▶ **EXERCISE**
Extract every line of the material below and reproduce it faithfully.

━━━━━━━━━━

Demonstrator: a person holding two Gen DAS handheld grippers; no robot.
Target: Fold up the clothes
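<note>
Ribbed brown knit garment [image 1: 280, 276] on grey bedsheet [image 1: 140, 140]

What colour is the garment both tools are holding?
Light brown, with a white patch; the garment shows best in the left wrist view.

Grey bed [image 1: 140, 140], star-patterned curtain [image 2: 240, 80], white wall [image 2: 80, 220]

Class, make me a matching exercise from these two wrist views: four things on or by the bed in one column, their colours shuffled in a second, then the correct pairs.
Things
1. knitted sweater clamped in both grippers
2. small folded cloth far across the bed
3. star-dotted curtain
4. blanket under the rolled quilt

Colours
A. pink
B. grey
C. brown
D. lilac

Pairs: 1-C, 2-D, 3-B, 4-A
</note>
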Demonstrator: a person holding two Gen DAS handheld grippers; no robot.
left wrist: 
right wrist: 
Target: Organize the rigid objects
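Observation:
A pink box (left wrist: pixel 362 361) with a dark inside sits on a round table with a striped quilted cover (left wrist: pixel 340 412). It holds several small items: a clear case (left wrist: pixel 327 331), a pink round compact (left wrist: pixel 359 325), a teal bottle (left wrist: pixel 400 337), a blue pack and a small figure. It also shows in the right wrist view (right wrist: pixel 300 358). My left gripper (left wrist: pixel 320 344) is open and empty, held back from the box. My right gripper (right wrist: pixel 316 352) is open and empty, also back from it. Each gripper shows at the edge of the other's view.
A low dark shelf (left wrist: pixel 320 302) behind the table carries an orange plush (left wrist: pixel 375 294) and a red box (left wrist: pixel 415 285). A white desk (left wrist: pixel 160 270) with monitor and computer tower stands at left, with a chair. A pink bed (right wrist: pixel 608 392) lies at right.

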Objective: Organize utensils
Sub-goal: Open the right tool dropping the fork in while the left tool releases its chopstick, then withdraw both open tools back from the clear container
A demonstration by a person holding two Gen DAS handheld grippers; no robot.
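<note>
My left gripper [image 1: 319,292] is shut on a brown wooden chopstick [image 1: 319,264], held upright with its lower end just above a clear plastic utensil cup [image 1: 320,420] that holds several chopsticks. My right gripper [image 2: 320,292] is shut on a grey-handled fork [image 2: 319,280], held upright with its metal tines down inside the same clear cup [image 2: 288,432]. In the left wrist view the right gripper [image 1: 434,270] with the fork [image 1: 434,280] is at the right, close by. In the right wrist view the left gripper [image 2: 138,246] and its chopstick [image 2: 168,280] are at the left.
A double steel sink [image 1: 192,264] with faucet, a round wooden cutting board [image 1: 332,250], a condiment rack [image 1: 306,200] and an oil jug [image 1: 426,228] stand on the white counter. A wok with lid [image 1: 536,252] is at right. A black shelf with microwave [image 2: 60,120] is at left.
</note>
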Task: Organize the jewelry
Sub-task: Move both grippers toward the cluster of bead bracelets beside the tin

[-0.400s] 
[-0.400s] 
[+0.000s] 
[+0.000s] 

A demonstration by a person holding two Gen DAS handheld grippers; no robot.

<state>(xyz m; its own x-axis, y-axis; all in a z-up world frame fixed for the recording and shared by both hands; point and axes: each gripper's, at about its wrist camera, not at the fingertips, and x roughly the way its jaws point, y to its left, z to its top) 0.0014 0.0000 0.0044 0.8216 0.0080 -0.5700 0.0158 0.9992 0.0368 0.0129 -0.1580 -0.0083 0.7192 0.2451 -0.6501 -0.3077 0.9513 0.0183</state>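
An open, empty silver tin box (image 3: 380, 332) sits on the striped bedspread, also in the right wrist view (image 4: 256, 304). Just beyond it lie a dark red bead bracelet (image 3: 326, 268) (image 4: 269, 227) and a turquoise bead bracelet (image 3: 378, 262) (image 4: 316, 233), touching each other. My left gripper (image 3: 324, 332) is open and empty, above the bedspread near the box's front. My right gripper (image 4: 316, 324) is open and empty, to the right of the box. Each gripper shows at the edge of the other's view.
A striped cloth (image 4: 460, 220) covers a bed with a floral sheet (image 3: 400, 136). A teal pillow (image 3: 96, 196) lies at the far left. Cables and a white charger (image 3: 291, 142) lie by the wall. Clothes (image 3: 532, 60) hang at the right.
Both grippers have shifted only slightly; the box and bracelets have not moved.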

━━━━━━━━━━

▶ **SOLUTION**
Demonstrator: a person holding two Gen DAS handheld grippers; no robot.
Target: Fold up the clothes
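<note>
Ribbed brown knit garment [image 1: 280, 276] on grey bedsheet [image 1: 140, 140]

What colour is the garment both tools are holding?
Light brown, with a white patch; the garment shows best in the left wrist view.

Grey bed [image 1: 140, 140], star-patterned curtain [image 2: 240, 80], white wall [image 2: 80, 220]

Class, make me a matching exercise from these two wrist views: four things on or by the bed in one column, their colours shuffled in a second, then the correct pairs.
Things
1. knitted sweater clamped in both grippers
2. small folded cloth far across the bed
3. star-dotted curtain
4. blanket under the rolled quilt

Colours
A. pink
B. grey
C. brown
D. lilac

Pairs: 1-C, 2-D, 3-B, 4-A
</note>
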Demonstrator: a person holding two Gen DAS handheld grippers; no robot.
left wrist: 
right wrist: 
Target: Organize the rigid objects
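Observation:
A pink box (left wrist: pixel 362 361) with a dark inside sits on a round table with a striped quilted cover (left wrist: pixel 340 412). It holds several small items: a clear case (left wrist: pixel 327 331), a pink round compact (left wrist: pixel 359 325), a teal bottle (left wrist: pixel 400 337), a blue pack and a small figure. It also shows in the right wrist view (right wrist: pixel 300 358). My left gripper (left wrist: pixel 320 344) is open and empty, held back from the box. My right gripper (right wrist: pixel 316 352) is open and empty, also back from it. Each gripper shows at the edge of the other's view.
A low dark shelf (left wrist: pixel 320 302) behind the table carries an orange plush (left wrist: pixel 375 294) and a red box (left wrist: pixel 415 285). A white desk (left wrist: pixel 160 270) with monitor and computer tower stands at left, with a chair. A pink bed (right wrist: pixel 608 392) lies at right.
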
Objective: Organize utensils
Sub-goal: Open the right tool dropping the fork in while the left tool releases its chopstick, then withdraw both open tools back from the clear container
A demonstration by a person holding two Gen DAS handheld grippers; no robot.
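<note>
My left gripper [image 1: 319,292] is shut on a brown wooden chopstick [image 1: 319,264], held upright with its lower end just above a clear plastic utensil cup [image 1: 320,420] that holds several chopsticks. My right gripper [image 2: 320,292] is shut on a grey-handled fork [image 2: 319,280], held upright with its metal tines down inside the same clear cup [image 2: 288,432]. In the left wrist view the right gripper [image 1: 434,270] with the fork [image 1: 434,280] is at the right, close by. In the right wrist view the left gripper [image 2: 138,246] and its chopstick [image 2: 168,280] are at the left.
A double steel sink [image 1: 192,264] with faucet, a round wooden cutting board [image 1: 332,250], a condiment rack [image 1: 306,200] and an oil jug [image 1: 426,228] stand on the white counter. A wok with lid [image 1: 536,252] is at right. A black shelf with microwave [image 2: 60,120] is at left.
</note>
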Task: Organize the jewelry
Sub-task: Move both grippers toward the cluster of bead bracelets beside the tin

[-0.400s] 
[-0.400s] 
[+0.000s] 
[+0.000s] 

A demonstration by a person holding two Gen DAS handheld grippers; no robot.

<state>(xyz m; its own x-axis, y-axis; all in a z-up world frame fixed for the recording and shared by both hands; point and axes: each gripper's, at about its wrist camera, not at the fingertips, and x roughly the way its jaws point, y to its left, z to its top) 0.0014 0.0000 0.0044 0.8216 0.0080 -0.5700 0.0158 0.9992 0.0368 0.0129 -0.1580 -0.0083 0.7192 0.2451 -0.6501 -0.3077 0.9513 0.0183</state>
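An open, empty silver tin box (image 3: 380, 332) sits on the striped bedspread, also in the right wrist view (image 4: 256, 304). Just beyond it lie a dark red bead bracelet (image 3: 326, 268) (image 4: 269, 227) and a turquoise bead bracelet (image 3: 378, 262) (image 4: 316, 233), touching each other. My left gripper (image 3: 324, 332) is open and empty, above the bedspread near the box's front. My right gripper (image 4: 316, 324) is open and empty, to the right of the box. Each gripper shows at the edge of the other's view.
A striped cloth (image 4: 460, 220) covers a bed with a floral sheet (image 3: 400, 136). A teal pillow (image 3: 96, 196) lies at the far left. Cables and a white charger (image 3: 291, 142) lie by the wall. Clothes (image 3: 532, 60) hang at the right.
Both grippers have shifted only slightly; the box and bracelets have not moved.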

Work on the answer has been completed.